(DATA SECTION begins)

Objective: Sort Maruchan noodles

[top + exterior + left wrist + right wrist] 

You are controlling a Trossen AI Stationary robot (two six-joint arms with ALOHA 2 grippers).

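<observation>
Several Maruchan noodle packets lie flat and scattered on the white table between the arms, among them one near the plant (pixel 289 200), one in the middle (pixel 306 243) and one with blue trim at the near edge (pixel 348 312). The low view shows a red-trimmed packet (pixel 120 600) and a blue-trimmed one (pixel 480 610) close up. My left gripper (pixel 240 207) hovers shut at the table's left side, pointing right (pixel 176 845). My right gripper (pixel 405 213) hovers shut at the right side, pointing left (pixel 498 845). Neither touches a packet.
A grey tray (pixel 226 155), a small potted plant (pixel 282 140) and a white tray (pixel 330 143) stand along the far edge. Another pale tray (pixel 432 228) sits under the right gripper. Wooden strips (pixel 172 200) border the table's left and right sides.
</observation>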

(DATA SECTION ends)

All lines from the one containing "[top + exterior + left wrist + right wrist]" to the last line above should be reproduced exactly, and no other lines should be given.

[top + exterior + left wrist + right wrist] 

You are controlling a Trossen AI Stationary robot (two six-joint arms with ALOHA 2 grippers).

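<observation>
Several Maruchan noodle packets lie flat and scattered on the white table between the arms, among them one near the plant (pixel 289 200), one in the middle (pixel 306 243) and one with blue trim at the near edge (pixel 348 312). The low view shows a red-trimmed packet (pixel 120 600) and a blue-trimmed one (pixel 480 610) close up. My left gripper (pixel 240 207) hovers shut at the table's left side, pointing right (pixel 176 845). My right gripper (pixel 405 213) hovers shut at the right side, pointing left (pixel 498 845). Neither touches a packet.
A grey tray (pixel 226 155), a small potted plant (pixel 282 140) and a white tray (pixel 330 143) stand along the far edge. Another pale tray (pixel 432 228) sits under the right gripper. Wooden strips (pixel 172 200) border the table's left and right sides.
</observation>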

The response to this exercise is now finished.